- [What the task requires]
The response should be an exact transcription of the data below, free of images.

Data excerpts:
****************************************

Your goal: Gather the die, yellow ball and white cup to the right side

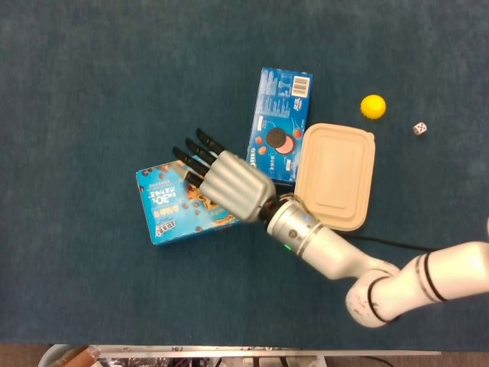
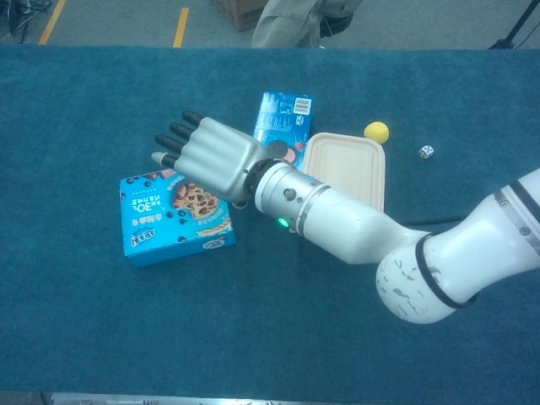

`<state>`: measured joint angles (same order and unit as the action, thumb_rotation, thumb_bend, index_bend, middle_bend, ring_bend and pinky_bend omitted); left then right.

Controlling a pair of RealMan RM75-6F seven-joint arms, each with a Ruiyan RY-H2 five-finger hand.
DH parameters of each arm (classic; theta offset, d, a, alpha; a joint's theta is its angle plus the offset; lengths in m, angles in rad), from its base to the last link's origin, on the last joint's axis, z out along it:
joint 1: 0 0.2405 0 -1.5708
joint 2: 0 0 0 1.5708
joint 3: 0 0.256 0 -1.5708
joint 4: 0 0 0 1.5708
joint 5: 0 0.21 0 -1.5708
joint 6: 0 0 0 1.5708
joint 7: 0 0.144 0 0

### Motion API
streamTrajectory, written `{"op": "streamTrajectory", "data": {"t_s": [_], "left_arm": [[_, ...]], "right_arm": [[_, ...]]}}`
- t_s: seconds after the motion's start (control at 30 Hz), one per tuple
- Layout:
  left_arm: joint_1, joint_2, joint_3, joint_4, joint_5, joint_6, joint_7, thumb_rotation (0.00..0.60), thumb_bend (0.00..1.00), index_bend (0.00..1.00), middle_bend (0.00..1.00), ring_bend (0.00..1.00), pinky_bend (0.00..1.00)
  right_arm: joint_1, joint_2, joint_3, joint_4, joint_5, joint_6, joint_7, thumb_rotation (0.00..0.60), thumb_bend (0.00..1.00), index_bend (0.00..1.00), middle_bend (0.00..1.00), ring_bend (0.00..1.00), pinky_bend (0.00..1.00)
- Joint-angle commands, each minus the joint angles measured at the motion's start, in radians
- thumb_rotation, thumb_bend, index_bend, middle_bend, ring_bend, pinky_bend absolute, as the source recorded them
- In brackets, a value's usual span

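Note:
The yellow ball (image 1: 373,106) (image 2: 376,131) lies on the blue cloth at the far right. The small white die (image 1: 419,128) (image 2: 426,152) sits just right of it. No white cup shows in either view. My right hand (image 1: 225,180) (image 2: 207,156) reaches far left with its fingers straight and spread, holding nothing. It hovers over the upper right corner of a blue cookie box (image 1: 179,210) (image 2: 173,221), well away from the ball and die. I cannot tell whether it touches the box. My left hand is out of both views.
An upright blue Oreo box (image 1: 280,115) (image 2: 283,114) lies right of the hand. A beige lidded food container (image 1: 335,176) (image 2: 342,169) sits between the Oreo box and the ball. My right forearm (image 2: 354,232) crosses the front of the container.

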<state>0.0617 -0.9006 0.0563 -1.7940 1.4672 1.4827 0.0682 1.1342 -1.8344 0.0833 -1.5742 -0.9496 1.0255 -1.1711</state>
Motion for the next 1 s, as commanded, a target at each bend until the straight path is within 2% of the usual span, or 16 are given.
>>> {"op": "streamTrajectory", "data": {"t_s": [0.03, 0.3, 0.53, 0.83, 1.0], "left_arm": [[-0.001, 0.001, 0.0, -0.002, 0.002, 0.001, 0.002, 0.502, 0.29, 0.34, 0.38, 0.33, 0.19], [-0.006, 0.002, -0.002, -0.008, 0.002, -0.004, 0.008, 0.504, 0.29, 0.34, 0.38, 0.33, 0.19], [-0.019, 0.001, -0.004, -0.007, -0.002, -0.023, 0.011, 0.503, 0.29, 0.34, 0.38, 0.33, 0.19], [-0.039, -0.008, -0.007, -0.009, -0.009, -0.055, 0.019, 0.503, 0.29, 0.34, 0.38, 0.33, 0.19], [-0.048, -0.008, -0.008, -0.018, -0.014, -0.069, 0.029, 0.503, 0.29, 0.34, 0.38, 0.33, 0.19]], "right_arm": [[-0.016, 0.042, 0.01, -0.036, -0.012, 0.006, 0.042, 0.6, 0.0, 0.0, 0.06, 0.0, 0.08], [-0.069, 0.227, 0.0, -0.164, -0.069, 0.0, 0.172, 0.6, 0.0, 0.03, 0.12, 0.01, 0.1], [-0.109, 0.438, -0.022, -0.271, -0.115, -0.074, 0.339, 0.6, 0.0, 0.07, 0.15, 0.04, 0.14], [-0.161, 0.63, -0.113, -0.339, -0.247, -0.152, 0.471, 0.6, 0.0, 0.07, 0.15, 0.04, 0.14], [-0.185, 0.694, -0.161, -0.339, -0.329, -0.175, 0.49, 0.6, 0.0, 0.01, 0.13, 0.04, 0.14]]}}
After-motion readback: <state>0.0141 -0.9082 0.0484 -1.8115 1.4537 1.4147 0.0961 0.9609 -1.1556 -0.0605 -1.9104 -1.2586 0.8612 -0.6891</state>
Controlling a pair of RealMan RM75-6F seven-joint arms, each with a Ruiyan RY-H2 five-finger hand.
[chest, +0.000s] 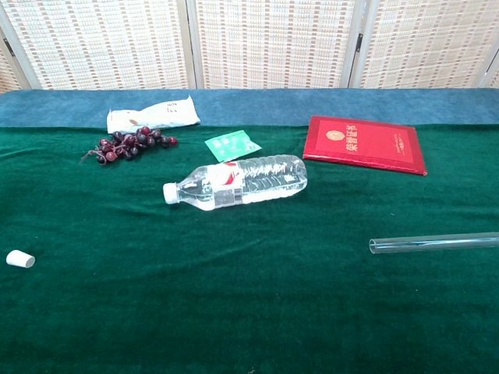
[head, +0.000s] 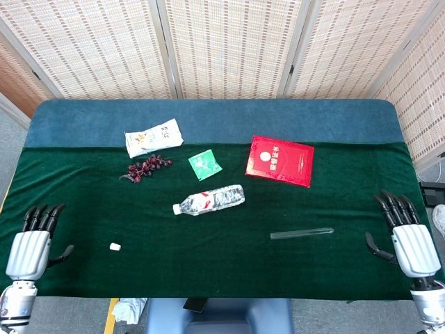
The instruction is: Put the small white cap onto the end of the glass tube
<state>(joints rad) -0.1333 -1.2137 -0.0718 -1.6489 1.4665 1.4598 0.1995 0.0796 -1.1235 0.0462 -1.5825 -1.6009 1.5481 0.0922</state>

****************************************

- [Task answer]
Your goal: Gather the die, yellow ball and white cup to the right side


`<state>`: measured joint angles (same order and unit as the action, thumb_rotation, thumb_bend, index_bend, middle_bend, ring_bend and pinky_bend omitted); left then right.

Controlling a pair of RealMan RM75-6F seven-joint arms, each with a Ruiyan RY-H2 five-finger hand.
DH parameters of each arm (classic; theta offset, d, a, alpha; a joint's theta is its angle plus the offset; lengths in m, angles in rad), from its base to the last link's origin, on the last joint's axis, z out along it:
joint 1: 0 0.2405 0 -1.5708
joint 2: 0 0 0 1.5708
joint 3: 0 0.256 0 -1.5708
joint 4: 0 0 0 1.5708
joint 5: 0 0.21 0 -1.5708
joint 6: 0 0 0 1.5708
joint 7: 0 0.144 0 0

### Motion API
streamTrajectory, written `{"op": "streamTrajectory", "data": {"t_s": [_], "left_arm": [[_, ...]], "right_arm": [[_, ...]]}}`
- t_s: seconds after the motion's start (control at 30 Hz), one per tuple
- Layout:
  left_arm: joint_1, joint_2, joint_3, joint_4, joint_5, joint_6, joint_7, thumb_rotation (0.00..0.60), thumb_bend (0.00..1.00), index_bend (0.00..1.00), middle_bend (0.00..1.00), ring_bend (0.00..1.00), pinky_bend (0.00..1.00)
  right_arm: joint_1, joint_2, joint_3, joint_4, joint_5, joint_6, joint_7, thumb_rotation (0.00..0.60), thumb_bend (0.00..1.00), index_bend (0.00..1.00), middle_bend (0.00..1.00), ring_bend (0.00..1.00), pinky_bend (0.00..1.00)
- Joint-angle commands, each minus the joint angles measured at the motion's start, in radians
- thumb_rotation, thumb_bend, index_bend, middle_bend, ring_bend, pinky_bend absolute, as the source recorded them
- In brackets, a value's usual span

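Note:
The yellow ball (image 1: 373,106) (image 2: 376,131) lies on the blue cloth at the far right. The small white die (image 1: 419,128) (image 2: 426,152) sits just right of it. No white cup shows in either view. My right hand (image 1: 225,180) (image 2: 207,156) reaches far left with its fingers straight and spread, holding nothing. It hovers over the upper right corner of a blue cookie box (image 1: 179,210) (image 2: 173,221), well away from the ball and die. I cannot tell whether it touches the box. My left hand is out of both views.
An upright blue Oreo box (image 1: 280,115) (image 2: 283,114) lies right of the hand. A beige lidded food container (image 1: 335,176) (image 2: 342,169) sits between the Oreo box and the ball. My right forearm (image 2: 354,232) crosses the front of the container.
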
<state>0.0617 -0.9006 0.0563 -1.7940 1.4672 1.4827 0.0682 1.1342 -1.8344 0.0833 -1.5742 -0.9496 1.0255 -1.1711</state>
Motion for the next 1 s, as commanded, a target at each bend until the straight path is within 2% of the usual span, or 16 are given.
>>> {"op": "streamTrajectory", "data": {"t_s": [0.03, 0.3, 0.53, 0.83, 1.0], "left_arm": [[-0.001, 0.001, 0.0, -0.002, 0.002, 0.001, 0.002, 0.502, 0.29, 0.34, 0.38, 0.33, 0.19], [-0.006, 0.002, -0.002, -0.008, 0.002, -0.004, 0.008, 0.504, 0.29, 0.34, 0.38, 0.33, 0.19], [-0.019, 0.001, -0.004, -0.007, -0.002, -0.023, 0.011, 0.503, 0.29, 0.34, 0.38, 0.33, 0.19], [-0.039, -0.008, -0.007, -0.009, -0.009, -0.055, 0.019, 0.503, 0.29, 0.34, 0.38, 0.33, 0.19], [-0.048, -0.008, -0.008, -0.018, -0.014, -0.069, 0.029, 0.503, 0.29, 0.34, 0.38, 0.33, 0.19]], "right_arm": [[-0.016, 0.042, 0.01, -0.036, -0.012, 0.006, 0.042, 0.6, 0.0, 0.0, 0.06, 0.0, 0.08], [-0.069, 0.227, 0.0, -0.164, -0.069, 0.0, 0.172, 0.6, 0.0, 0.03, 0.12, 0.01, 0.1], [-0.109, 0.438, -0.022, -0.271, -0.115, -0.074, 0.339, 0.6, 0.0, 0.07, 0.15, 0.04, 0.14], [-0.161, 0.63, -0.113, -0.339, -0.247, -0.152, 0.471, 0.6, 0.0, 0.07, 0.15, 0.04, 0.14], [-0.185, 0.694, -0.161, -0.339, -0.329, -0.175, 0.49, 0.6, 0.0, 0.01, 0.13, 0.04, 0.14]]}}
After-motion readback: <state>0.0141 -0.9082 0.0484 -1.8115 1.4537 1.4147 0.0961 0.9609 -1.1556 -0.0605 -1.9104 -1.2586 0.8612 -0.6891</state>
Controlling a pair of RealMan RM75-6F seven-joint arms, each with a Ruiyan RY-H2 five-finger hand.
[chest, +0.000s] 
[head, +0.000s] 
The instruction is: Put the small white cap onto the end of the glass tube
<state>(joints rad) -0.1333 -1.2137 -0.0718 -1.6489 1.4665 1.4598 0.1995 0.0796 -1.1235 0.0462 -1.5825 -1.6009 1.5481 0.0922</state>

The answer has been written out in full.